OneTrust Certified Privacy Professional Practice Exam

Under GDPR, what must companies do if there's a data breach affecting individuals' rights and freedoms?

• A. Notify affected individuals without delay
• B. Only notify them if they request information
• C. Publish a public statement
• D. Do nothing if it's less than 72 hours

The correct answer is: Notify affected individuals without delay

Under GDPR, when a data breach occurs that poses a risk to individuals' rights and freedoms, it is mandatory for companies to notify the affected individuals without delay. This requirement is rooted in the fundamental principle of transparency that underlies GDPR. By promptly informing individuals about the breach, companies enable them to take necessary steps to protect themselves, such as changing passwords or monitoring accounts for suspicious activity. This requirement emphasizes the significance of individuals' ability to manage and mitigate risks related to their personal data. Thus, notifying affected individuals promptly not only fulfills legal obligations but also fosters trust between organizations and their customers. It ensures that individuals are aware of potential risks and can take informed actions to protect their personal information.

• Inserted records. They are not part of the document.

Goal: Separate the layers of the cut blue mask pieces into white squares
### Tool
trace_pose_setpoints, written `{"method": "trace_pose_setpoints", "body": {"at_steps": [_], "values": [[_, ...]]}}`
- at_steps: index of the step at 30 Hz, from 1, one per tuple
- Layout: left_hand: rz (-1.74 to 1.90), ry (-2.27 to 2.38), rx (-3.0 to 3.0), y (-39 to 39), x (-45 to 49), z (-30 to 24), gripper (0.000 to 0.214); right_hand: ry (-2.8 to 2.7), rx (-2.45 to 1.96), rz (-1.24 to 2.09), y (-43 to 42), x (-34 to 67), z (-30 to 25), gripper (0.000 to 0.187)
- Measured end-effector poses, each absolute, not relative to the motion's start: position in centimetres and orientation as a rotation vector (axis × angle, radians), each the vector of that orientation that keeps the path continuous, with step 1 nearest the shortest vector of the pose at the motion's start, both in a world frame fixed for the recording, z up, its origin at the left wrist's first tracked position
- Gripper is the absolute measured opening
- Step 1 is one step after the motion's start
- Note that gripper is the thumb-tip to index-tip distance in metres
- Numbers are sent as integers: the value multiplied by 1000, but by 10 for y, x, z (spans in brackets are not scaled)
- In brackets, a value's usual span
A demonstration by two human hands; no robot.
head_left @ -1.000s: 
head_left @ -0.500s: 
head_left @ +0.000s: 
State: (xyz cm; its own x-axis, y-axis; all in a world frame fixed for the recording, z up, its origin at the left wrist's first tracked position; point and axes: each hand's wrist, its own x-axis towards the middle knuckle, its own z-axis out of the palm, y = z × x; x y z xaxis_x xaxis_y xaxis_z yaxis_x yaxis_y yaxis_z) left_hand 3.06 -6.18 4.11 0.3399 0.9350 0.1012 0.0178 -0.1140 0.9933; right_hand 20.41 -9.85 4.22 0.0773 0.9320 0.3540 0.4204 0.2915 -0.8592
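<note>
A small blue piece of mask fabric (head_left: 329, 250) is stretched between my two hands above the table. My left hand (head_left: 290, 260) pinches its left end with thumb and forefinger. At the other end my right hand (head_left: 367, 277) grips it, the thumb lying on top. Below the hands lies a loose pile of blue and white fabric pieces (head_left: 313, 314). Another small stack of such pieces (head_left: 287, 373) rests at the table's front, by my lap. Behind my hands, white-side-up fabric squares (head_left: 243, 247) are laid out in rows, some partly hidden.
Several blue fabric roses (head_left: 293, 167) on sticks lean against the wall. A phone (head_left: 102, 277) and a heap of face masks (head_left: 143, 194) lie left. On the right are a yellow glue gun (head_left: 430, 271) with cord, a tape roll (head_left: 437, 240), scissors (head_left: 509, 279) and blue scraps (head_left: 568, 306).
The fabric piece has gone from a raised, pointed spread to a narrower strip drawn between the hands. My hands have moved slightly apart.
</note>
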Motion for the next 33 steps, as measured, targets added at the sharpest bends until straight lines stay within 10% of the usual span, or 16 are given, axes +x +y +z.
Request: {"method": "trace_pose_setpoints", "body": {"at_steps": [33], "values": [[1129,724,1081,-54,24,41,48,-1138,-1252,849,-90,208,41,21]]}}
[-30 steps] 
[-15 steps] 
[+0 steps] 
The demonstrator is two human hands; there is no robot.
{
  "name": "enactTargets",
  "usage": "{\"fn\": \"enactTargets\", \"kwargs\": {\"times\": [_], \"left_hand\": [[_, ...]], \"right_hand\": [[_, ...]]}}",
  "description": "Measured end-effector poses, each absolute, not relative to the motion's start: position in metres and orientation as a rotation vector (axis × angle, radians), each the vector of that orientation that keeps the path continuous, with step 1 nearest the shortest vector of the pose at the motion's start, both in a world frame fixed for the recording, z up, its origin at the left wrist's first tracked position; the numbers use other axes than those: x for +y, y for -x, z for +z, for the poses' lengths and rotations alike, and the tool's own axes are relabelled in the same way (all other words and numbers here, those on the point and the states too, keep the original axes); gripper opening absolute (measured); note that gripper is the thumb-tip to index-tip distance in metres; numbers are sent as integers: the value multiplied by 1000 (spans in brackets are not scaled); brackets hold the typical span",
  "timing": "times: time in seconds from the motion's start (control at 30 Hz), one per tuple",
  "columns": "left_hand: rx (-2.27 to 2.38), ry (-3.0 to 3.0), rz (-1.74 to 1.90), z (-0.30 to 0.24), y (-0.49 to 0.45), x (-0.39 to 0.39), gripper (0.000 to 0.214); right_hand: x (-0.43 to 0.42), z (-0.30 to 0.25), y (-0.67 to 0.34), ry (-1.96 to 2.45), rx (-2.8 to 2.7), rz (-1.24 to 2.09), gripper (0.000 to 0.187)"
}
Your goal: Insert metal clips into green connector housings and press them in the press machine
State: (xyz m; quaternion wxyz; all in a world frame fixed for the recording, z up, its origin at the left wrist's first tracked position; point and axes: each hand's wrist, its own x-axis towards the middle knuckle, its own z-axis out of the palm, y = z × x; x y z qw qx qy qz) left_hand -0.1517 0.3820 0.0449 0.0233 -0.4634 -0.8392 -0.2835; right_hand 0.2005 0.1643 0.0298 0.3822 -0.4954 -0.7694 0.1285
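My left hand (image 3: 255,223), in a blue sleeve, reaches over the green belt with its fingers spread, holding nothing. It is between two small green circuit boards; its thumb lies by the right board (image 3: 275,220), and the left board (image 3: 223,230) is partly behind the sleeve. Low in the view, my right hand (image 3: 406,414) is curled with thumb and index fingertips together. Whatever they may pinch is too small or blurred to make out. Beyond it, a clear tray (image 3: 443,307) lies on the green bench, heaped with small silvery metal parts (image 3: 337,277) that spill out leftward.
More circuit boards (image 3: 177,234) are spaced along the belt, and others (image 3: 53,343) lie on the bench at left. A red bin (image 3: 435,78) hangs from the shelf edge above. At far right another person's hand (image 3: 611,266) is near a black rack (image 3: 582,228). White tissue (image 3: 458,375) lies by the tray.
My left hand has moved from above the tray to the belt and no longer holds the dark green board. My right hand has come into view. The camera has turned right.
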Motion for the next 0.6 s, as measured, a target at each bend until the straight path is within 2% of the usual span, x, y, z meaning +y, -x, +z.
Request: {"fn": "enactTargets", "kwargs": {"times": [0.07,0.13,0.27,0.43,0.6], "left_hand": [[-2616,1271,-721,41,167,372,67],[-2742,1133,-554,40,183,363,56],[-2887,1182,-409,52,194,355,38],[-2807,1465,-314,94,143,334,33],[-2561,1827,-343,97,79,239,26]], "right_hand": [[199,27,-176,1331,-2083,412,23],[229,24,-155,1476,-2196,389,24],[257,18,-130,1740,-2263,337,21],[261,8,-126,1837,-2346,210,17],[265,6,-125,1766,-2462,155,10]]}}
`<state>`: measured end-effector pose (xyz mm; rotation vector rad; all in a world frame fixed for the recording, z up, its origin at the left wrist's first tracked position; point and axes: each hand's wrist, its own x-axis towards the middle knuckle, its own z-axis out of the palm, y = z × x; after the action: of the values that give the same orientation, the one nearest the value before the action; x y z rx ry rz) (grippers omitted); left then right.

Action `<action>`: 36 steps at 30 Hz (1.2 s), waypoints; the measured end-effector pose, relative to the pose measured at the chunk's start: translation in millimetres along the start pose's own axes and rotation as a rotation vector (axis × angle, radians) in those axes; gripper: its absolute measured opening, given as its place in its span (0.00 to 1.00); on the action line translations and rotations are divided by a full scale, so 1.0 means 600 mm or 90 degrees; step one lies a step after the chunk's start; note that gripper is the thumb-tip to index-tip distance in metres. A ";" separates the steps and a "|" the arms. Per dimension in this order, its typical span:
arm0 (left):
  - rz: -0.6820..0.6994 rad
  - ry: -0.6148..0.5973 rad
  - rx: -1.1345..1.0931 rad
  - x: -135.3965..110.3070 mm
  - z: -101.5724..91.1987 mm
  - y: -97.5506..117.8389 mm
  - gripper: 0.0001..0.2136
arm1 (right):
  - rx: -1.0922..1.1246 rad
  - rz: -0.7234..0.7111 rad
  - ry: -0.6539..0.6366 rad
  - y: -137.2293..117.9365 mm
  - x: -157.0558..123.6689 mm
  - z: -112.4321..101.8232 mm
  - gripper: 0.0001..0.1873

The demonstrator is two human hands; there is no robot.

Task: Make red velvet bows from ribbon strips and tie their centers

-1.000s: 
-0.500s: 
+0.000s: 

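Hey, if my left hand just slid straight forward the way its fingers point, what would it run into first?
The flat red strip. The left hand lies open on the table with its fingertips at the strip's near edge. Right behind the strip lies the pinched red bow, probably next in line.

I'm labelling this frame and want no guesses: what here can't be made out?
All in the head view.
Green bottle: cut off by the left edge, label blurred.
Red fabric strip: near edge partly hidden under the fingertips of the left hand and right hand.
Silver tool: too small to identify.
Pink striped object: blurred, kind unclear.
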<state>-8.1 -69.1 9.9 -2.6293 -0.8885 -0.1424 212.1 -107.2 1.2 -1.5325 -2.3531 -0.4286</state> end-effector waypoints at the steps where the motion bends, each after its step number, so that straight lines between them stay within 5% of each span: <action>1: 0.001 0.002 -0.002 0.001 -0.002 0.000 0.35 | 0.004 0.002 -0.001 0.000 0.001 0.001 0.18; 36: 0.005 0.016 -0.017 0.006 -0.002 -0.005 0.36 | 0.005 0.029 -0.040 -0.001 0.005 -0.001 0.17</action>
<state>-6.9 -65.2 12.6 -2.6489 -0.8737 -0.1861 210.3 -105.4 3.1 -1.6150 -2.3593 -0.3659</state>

The other options do not align with the regulatory requirements set forth by GDPR. For instance, notifying individuals only upon request undermines the proactive nature of the regulation, while publishing a public statement may not necessarily reach all affected parties directly. Additionally, the notion of doing nothing if the breach occurs within a certain timeframe contradicts the requirement for immediate notification, reflecting an incorrect understanding of the data protection principles enshrined in GDPR.